Com. v. Wiggins, D.

CourtSuperior Court of Pennsylvania
DecidedJune 9, 2015
Docket440 MDA 2014
StatusUnpublished

This text of Com. v. Wiggins, D. (Com. v. Wiggins, D.) is published on Counsel Stack Legal Research, covering Superior Court of Pennsylvania primary law. Counsel Stack provides free access to over 12 million legal documents including statutes, case law, regulations, and constitutions.

Bluebook
Com. v. Wiggins, D., (Pa. Ct. App. 2015).

Opinion

J. A03036/15

NON-PRECEDENTIAL DECISION - SEE SUPERIOR COURT I.O.P. 65.37

COMMONWEALTH OF PENNSYLVANIA, : IN THE SUPERIOR COURT OF : PENNSYLVANIA : v. : : DEREK J. WIGGINS, : : Appellant : No. 440 MDA 2014

Appeal from the Judgment of Sentence February 10, 2014 In the Court of Common Pleas of Lancaster County Criminal Division No(s).: CP-36-CR-0003291-2012

BEFORE: MUNDY, STABILE, and FITZGERALD,* JJ.
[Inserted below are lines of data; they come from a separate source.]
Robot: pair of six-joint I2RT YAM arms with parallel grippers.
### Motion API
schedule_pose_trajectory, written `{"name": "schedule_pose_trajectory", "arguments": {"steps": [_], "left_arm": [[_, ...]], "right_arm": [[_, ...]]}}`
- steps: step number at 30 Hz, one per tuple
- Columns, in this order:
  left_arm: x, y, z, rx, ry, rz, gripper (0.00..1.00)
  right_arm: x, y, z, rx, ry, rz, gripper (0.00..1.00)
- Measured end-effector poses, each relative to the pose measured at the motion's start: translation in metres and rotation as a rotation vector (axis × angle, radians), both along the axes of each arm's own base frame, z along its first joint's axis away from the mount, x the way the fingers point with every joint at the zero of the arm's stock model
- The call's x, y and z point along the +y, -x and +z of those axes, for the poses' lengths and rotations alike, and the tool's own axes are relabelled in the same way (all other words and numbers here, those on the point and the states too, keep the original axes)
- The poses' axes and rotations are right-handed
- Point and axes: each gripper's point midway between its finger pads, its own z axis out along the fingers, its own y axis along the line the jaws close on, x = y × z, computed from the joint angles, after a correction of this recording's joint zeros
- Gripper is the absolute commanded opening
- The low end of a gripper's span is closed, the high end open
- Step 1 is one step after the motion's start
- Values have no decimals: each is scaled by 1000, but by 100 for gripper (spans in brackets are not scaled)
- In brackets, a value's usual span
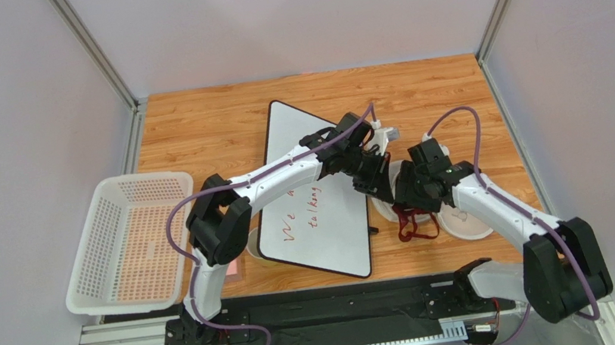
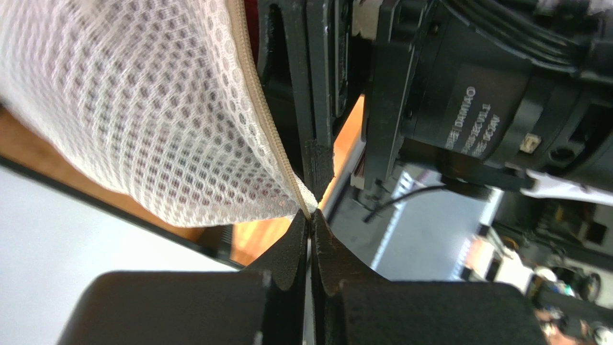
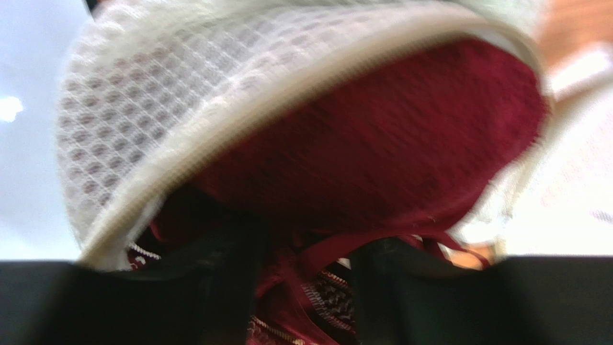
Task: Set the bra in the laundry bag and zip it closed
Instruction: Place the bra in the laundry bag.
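Mesh in a white honeycomb weave makes up the laundry bag, and a cream zip tape runs along its open rim. We see it on the right half of the table, just right of the whiteboard and somewhat nearer the near edge than the far one. Its flat round lid lies beside it towards the right edge. The left gripper is clenched on the bag, its two dark fingertips pressed together on the zip tape where the rim comes to a point, holding that edge up. Inside the mouth sits the bra, a deep maroon, with one soft rounded cup filling most of the opening under the lifted mesh. Its thin straps spill out over the rim, and from above we see them as a red loop on the wood on the bag's near side. The right gripper is at the mouth with its jaws apart and the straps hanging loose in the gap. That view is blurred, so we cannot tell whether either finger touches them. A white perforated basket stands at the table's left edge, well apart.
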Motion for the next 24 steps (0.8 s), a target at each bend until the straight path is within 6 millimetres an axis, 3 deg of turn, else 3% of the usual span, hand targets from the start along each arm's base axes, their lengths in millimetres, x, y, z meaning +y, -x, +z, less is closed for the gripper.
{"name": "schedule_pose_trajectory", "arguments": {"steps": [3, 9, 16, 21, 24], "left_arm": [[-1, 8, 11, 24, 28, -23, 0], [-6, 26, 37, 54, 95, -89, 0], [-1, -1, 15, -5, 38, 0, 0], [3, -9, 8, -16, 17, 29, 0], [2, -9, 7, -18, 17, 29, 0]], "right_arm": [[-11, 16, 11, 9, 16, -23, 85], [-26, 41, 37, -8, 26, -62, 93], [-22, 66, 65, -26, -34, -39, 93], [-28, 75, 68, -10, -17, -51, 92], [-20, 80, 72, -18, -66, -27, 91]]}}
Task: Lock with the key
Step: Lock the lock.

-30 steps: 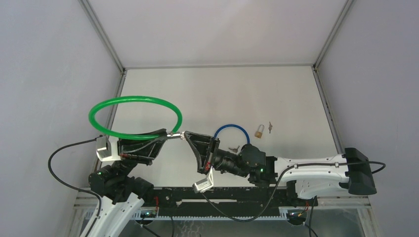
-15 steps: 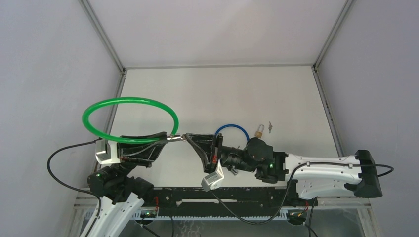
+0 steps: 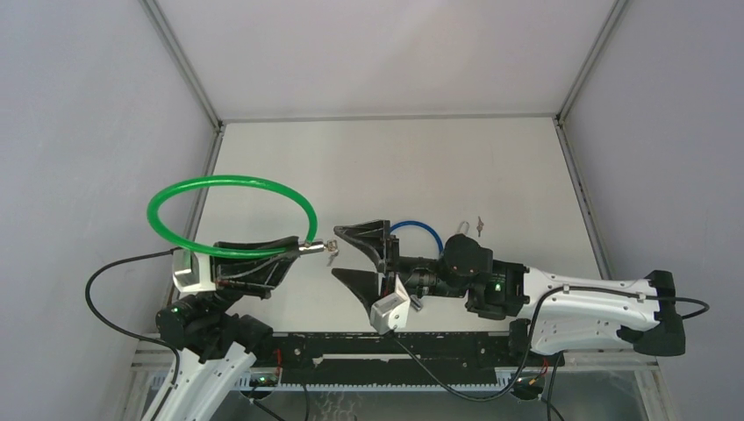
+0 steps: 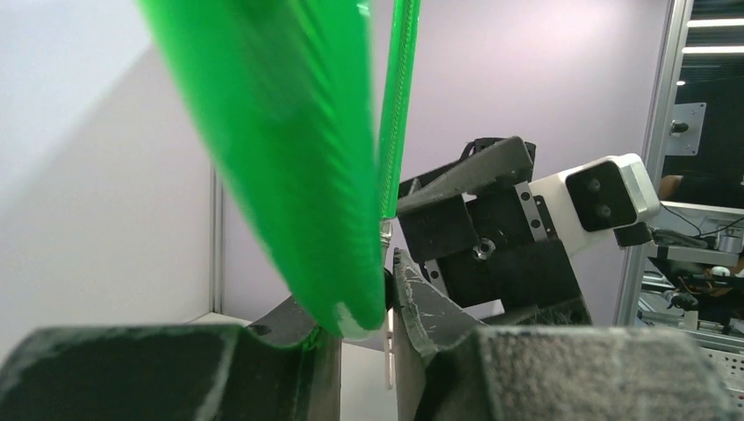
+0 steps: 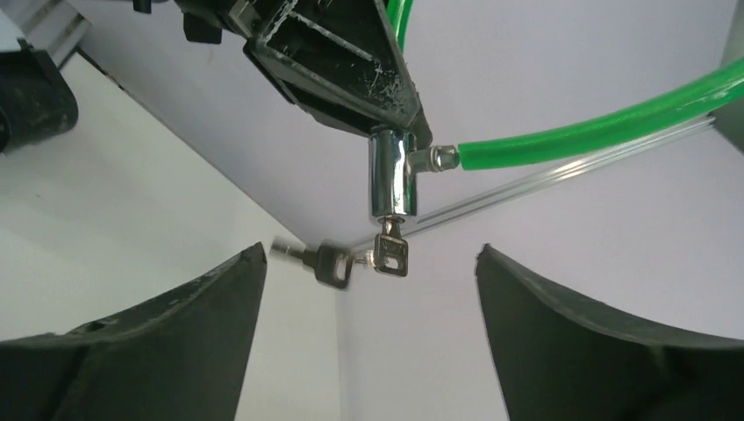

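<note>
From above, the left end effector (image 3: 298,246) is pressed together on the green cable lock (image 3: 230,216), near where the cable meets the lock cylinder (image 3: 313,246). The green loop stands raised above the left side of the table (image 3: 368,167). A key (image 3: 332,250) juts from the cylinder toward the right arm. The right end effector (image 3: 337,253) is spread wide, with one finger above and one below the key, and touches nothing. A blue cable lock (image 3: 419,228) lies on the table behind that arm, and small loose keys (image 3: 480,224) lie farther right.

In the left wrist view, the left end effector (image 4: 360,320) pinches the green cable lock (image 4: 289,158), which fills the foreground. The right arm's black end effector (image 4: 491,237) faces it closely.

In the right wrist view, the right end effector (image 5: 370,254) is spread, its two dark fingers (image 5: 158,351) framing the scene. The lock cylinder (image 5: 391,180) hangs from the left end effector (image 5: 342,61). The key (image 5: 392,250) sits in the cylinder's lower end, and a second key (image 5: 329,263) hangs beside it, seemingly on the same ring. The green cable lock (image 5: 597,118) runs off to the right.
</note>
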You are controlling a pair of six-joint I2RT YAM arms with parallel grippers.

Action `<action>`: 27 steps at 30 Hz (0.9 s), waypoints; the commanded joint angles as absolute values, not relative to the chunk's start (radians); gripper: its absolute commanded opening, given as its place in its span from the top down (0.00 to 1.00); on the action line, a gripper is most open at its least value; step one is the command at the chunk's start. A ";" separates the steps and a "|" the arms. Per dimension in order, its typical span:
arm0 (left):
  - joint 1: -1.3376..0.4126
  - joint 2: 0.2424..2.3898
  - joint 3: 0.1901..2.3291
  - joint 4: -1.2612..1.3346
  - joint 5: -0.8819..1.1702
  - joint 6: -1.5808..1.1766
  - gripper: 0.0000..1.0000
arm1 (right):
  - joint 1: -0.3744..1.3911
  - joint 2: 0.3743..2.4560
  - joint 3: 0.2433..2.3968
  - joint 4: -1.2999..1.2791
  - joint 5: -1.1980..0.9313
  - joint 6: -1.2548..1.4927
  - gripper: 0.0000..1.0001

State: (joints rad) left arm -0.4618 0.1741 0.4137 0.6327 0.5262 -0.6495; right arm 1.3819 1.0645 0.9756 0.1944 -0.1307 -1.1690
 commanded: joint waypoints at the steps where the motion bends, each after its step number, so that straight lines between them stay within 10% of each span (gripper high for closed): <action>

MEMORANDUM BY FITZGERALD, J.: FILED JUNE 09, 2015

Appellant, Derek J. Wiggins, appeals from the judgment of sentence

entered in the Lancaster County Court of Common Pleas following a jury trial

and his convictions for Rape of a Child,1 Involuntary Deviate Sexual

Intercourse with a Child,2 Indecent Assault,3 Corruption of Minors,4 and

Unlawful Contact with a Minor.5 Appellant contends the trial court erred in

* Former Justice specially assigned to the Superior Court. 1 18 Pa.C.S. § 3121(c). 2 18 Pa.C.S. § 3123(b). 3 18 Pa.C.S. § 3126(a)(7). 4 18 Pa.C.S. § 6301(a)(1)(ii). 5 18 Pa.C.S. § 6318(a)(1). J. A03036/15

(1) its rulings on several evidentiary issues and (2) improperly refusing a

requested jury instruction. He challenges, pursuant to Commonwealth v.

Wolfe, 106 A.3d 800 (Pa. Super. 2014), the imposition of a mandatory

minimum sentence pursuant to 42 Pa.C.S. § 9718, which was declared

unconstitutional. We affirm the convictions below, vacate the judgment of

sentence, and remand for resentencing.

We adopt the facts set forth by the trial court’s opinion. See Trial Ct.

Op., 4/28/14, at 1-4. On February 10, 2014, the court sentenced Appellant

to a, aggregate total of ten to twenty years’ imprisonment. This timely

appeal followed. Appellant timely filed a court-ordered Pa.R.A.P. 1925(b)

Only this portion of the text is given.